There are two ways to filter your data:

a) Select all tables and rows (Ctrl+A) and select the tab Home > Sort&Filter > Filter.

b) From the menu bar of the program, select the tab Data > Autofilter.

Filtered data columns get little buttons with arrows next to their heading and they will keep the information in one row together when any of the columns is reordered.

2. Delete the duplicates of the documents

Your data might contain documents which are written on two or more cuneiform tablets (i.e. copies). If you downloaded the data from Prosobab, then the duplicates are found in those rows which contain no name attestations and therefore no individuals, and are marked with a “-” for Personal name, Patronym and Family name.
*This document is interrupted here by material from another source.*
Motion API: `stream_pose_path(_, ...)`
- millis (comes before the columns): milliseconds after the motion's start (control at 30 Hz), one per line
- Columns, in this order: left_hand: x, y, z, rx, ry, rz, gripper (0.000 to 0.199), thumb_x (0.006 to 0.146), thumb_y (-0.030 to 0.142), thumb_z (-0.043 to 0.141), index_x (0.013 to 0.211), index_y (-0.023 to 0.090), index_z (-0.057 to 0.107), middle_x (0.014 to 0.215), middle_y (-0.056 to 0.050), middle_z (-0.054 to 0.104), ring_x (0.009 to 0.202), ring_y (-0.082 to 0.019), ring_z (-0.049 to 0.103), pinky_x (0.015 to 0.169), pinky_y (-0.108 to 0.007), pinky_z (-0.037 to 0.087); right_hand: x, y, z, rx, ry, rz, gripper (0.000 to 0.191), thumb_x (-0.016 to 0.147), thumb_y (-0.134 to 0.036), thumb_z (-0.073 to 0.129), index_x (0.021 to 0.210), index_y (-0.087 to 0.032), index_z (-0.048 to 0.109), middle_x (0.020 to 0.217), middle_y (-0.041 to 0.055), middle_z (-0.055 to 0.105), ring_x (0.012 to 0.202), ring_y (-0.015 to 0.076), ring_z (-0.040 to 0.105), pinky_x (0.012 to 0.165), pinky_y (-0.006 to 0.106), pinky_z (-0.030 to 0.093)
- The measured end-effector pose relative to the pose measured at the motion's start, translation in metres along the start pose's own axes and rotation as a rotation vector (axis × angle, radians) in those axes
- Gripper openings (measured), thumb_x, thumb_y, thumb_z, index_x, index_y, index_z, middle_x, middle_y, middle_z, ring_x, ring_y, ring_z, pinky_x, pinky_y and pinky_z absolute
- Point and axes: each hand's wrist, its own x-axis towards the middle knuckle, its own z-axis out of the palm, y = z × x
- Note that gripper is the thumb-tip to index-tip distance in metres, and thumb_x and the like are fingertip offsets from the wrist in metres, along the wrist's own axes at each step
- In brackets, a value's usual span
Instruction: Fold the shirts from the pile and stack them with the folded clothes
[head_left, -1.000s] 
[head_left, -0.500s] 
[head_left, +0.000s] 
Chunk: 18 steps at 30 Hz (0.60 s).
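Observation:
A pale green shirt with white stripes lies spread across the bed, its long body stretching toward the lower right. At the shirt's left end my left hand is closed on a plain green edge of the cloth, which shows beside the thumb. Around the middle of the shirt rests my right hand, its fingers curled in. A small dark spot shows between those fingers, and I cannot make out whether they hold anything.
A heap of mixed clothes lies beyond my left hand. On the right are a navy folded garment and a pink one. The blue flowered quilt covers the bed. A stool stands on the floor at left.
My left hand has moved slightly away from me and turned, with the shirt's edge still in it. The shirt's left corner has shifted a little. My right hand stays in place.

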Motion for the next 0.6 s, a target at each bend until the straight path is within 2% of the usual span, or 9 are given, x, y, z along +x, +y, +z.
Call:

Such duplicate tablets without name attestations should automatically be the first rows of your data unless you have reordered it. It is better to delete them now as they will not add to your network but might complicate the results you will see.

3. Clean up the Type and objects column

In the search screen of Prosobab, the Type and objects are combined. That is why the word “Subtype” finds itself before the document subtype, i.e. “subtypepromissory note” or “subtypeoath”. If you were to display the subtype of the document in Gephi as an edge, the lengthy descriptions can make the graph crowded. You can skip this step if that does not concern you.

1) Select the whole column of Type and objects.

2) Click on the tab Edit > Find > Replace

3) Type in “Subtype” (without quotation marks) and replace it with nothing by using the “Replace All” button.

4. Delete Probability column

This column will be exported from Prosobab automatically with the PID column, but you will not need it.

5. Delete the kings

These are not individuals who actually interact within the document — they are merely mentioned as part of the date formulae or in the oaths.

1) Reorder the column Role alphabetically.

2) Delete all rows that contain roles “king in date” or “king in oath”.

6. Check the PID numbers

In principle, the public data in Prosobab has all the name attestations identified as individuals. However, you should check if all your name attestations have an entry (i.e. a number) in the PID column.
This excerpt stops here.